Emory shook her head. “But if I called them back to the world of the living, why did they die?”
This seemed to throw him for a loop. He stared into the middle distance. “The Deep demands payment,” he said quietly. His gaze sharpened, focused on her. “Think about it. No one has crossed through those doors and lived to tell the tale because such a crossing demands payment. Because no one can step into the Deep and return to the living without first paying the price. If Travers and Lia had one foot in the underworld before crossing back into the world of the living… it might explain their strange deaths.”
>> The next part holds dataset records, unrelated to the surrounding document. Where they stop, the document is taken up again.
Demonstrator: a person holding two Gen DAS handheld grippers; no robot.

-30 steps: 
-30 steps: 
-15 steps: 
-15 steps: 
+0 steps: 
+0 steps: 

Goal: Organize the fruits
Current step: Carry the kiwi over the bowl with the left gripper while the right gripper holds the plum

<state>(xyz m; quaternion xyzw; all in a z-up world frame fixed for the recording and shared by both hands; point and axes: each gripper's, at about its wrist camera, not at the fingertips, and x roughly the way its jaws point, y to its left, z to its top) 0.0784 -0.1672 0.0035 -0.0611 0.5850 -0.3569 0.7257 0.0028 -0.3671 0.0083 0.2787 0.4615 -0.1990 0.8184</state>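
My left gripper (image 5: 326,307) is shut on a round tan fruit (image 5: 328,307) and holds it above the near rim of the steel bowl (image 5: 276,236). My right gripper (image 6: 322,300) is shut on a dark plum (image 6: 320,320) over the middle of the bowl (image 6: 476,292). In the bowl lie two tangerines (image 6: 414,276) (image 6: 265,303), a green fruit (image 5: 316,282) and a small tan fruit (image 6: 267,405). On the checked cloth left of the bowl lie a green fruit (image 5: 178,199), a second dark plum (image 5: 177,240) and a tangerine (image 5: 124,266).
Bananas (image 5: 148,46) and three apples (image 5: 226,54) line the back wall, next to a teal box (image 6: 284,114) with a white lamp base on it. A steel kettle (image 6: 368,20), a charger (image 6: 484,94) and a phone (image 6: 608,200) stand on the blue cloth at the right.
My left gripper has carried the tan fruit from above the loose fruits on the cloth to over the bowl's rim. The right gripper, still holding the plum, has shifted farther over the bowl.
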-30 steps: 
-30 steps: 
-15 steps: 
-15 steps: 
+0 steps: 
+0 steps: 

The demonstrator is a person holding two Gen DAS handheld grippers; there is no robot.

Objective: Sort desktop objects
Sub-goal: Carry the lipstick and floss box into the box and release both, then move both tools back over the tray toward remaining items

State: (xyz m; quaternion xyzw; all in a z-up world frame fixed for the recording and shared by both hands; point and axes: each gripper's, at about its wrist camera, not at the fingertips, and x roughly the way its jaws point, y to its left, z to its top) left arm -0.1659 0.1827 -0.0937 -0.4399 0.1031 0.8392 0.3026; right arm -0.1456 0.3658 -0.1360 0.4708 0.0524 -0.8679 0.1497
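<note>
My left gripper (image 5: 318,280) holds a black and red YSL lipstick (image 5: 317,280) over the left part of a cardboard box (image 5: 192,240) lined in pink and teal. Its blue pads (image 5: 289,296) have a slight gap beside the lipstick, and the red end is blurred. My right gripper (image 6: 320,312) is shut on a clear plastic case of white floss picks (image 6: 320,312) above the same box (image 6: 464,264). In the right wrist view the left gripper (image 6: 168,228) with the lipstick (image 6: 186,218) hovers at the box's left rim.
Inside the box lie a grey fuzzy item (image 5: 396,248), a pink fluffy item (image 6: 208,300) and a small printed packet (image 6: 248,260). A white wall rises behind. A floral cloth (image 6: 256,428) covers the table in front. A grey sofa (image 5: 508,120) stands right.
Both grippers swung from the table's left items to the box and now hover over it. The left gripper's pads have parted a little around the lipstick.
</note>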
Emory’s heart raced. “They both lost their magic in some strange reversal of their power.” A Healer withering away to bones. A Wordsmith losing the ability to speak things into being. “You think that was the payment demanded by the Deep?”
Keiran nodded grimly. “Their magic—their very lifeblood—in exchange for the act of crossing into the underworld. Maybe Brysden’s theory about the lost epilogue isn’t too far off. This idea of holding a key to cross through worlds… it makes sense. Take Reapers and Shadowguides, for example. The veil to the Deep is thinner for them than it is for anyone else. They have the countenance for it, have been blessed by the Tides with gifts that have them closely intertwined with death. But even they can’t physically find themselves in the Deep. They’d need some kind of protection to survive it.”
“You mean the epilogue?”
“Maybe. Or something the epilogue might have hinted at. If Romie was researching such a possibility, she might know how we can go through that door and come back from the Deep unscathed. It’s the missing piece to what we’ve been trying to achieve.”
“Romie’s the key to all of it,” Emory breathed.
“And she found a way to contact you in a dream.” Keiran’s eyes glistened. “With your power… you could wield Dreamer magic too. Reach her in the sleepscape, find out what we need to wake the Tides. To save her too.”
Emory shied away from the intensity in his expression. The kind of magic he was asking her to do was far beyond her reach. After last night’s ritual, she wasn’t even sure how this Tidecaller thing worked anymore. Would she need to come into contact with a Dreamer first to mirror their magic, or could she call on it through her own power? It was too much to think of.
“Hey.” Keiran pressed his forehead to hers, fingers weaving through her hair. “We’re so close, Ains. I know you can do this.”
His words—this utter faith in her he seemed to have—thrilled and scared her in equal measure. “If this fails, I’m blaming you,” she said lightly, forcing the corners of her mouth up.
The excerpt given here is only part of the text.